Hemoglobin and Iron Metabolism — MCQs

Hemoglobin and Iron Metabolism Indian Medical PG Practice Questions and MCQs

Question 171: Iron is present in all of the following compounds except:

A. Myoglobin
B. Cytochrome
C. Catalase
D. Pyruvate Kinase (Correct Answer)

Explanation: **Explanation:** The correct answer is **Pyruvate Kinase**. Iron is a vital trace element primarily found in the body as part of **Heme-containing proteins** or **Iron-sulfur (Fe-S) cluster proteins**. **1. Why Pyruvate Kinase is the correct answer:** Pyruvate Kinase is a key glycolytic enzyme that catalyzes the conversion of phosphoenolpyruvate (PEP) to pyruvate. Unlike heme-enzymes, Pyruvate Kinase requires **Potassium (K⁺)** and **Magnesium (Mg²⁺)** (or Manganese) as cofactors for its catalytic activity. It does not contain iron in its structure. **2. Analysis of incorrect options:** * **Myoglobin:** This is a monomeric heme protein found in muscle tissue. It contains a single heme group with an iron atom in the ferrous ($Fe^{2+}$) state, responsible for oxygen storage. * **Cytochromes:** These are heme-containing proteins (e.g., Cytochrome c, Cytochrome P450) essential for the Electron Transport Chain (ETC) and drug metabolism. They utilize the reversible oxidation-reduction of iron ($Fe^{2+} \leftrightarrow Fe^{3+}$) to transport electrons. * **Catalase:** This is a major antioxidant enzyme that protects cells from oxidative damage by decomposing hydrogen peroxide. It is a tetrameric protein containing four heme groups with central iron atoms. **High-Yield Clinical Pearls for NEET-PG:** * **Heme-containing enzymes:** Hemoglobin, Myoglobin, Cytochromes, Catalase, Peroxidase, and Tryptophan pyrrolase. * **Non-heme iron proteins:** Ferritin (storage), Transferrin (transport), and Succinate dehydrogenase (Fe-S cluster). * **Pyruvate Kinase Deficiency:** The most common enzyme deficiency in the glycolytic pathway, leading to **Chronic Non-spherocytic Hemolytic Anemia** due to ATP depletion in RBCs.

Question 172: In hemoglobin, iron is bound to which amino acid residue?

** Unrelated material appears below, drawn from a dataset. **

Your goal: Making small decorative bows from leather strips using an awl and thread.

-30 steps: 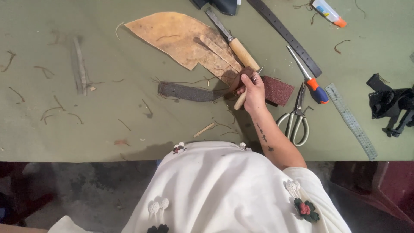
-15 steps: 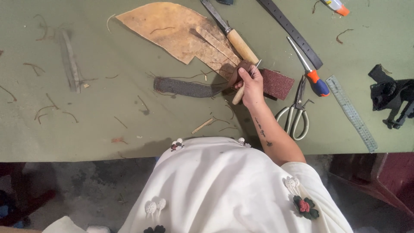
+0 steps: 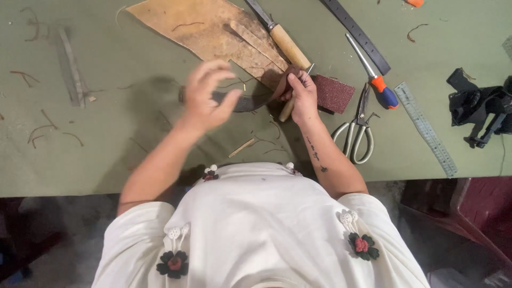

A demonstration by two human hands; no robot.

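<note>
Both hands were over the green table [image 3: 106, 160] in this one, so we were clearly mid-job on the dark leather strip [image 3: 242, 101]. Nearest us, our left hand [image 3: 209, 96] hovered above the strip's left end, blurred, fingers spread loose and gripping nothing. Our right hand [image 3: 302, 96] was closed around a small wooden-handled tool [image 3: 288, 109] with a metal tip, pinning the strip's curled right end where it lay against the sandpaper block [image 3: 333, 93]. Seemed like the working-the-edge stage to us, and the next bit would probably need the left hand steadying the strip flat. Scissors [image 3: 358, 130], a screwdriver [image 3: 373, 74] and a knife [image 3: 282, 40] lay beyond, plus the tan leather sheet [image 3: 202, 26].
</note>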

A. Histidine (Correct Answer)
B. Leucine
C. Isoleucine
D. Valine

Explanation: In hemoglobin, the iron ($Fe^{2+}$) atom is coordinated by six ligands. Four of these are the nitrogen atoms of the porphyrin ring. The fifth coordination site is occupied by the **imidazole ring of a Histidine residue**, specifically the **Proximal Histidine (F8)**. ### Why Histidine is Correct: * **Proximal Histidine (His F8):** This residue binds directly to the iron atom, anchoring the heme group to the globin chain. * **Distal Histidine (His E7):** While it does not bind directly to iron, it stabilizes the oxygen-binding site and helps prevent the toxic binding of Carbon Monoxide (CO) by forcing it into a bent conformation. * **Coordination:** The nitrogen atom in the imidazole side chain of histidine has a high affinity for transition metals like iron, making it essential for the reversible binding of oxygen. ### Why Other Options are Incorrect: * **Leucine, Isoleucine, and Valine:** These are non-polar, branched-chain amino acids. While they contribute to the hydrophobic pocket that protects the heme group from being oxidized (preventing the formation of Methemoglobin), they lack the functional side chains (like the imidazole group) required to form a coordinate covalent bond with iron. ### High-Yield Clinical Pearls for NEET-PG: * **T-state vs. R-state:** When oxygen binds, the iron atom moves into the plane of the porphyrin ring, pulling the Proximal Histidine with it. This triggers the conformational change from the T (Tense/Deoxygenated) state to the R (Relaxed/Oxygenated) state. * **Methemoglobinemia:** If iron is oxidized from the ferrous ($Fe^{2+}$) to the ferric ($Fe^{3+}$) state, it can no longer bind oxygen. * **M-Hemoglobin:** A mutation where the proximal or distal histidine is replaced by **Tyrosine**, leading to permanent iron oxidation and cyanosis.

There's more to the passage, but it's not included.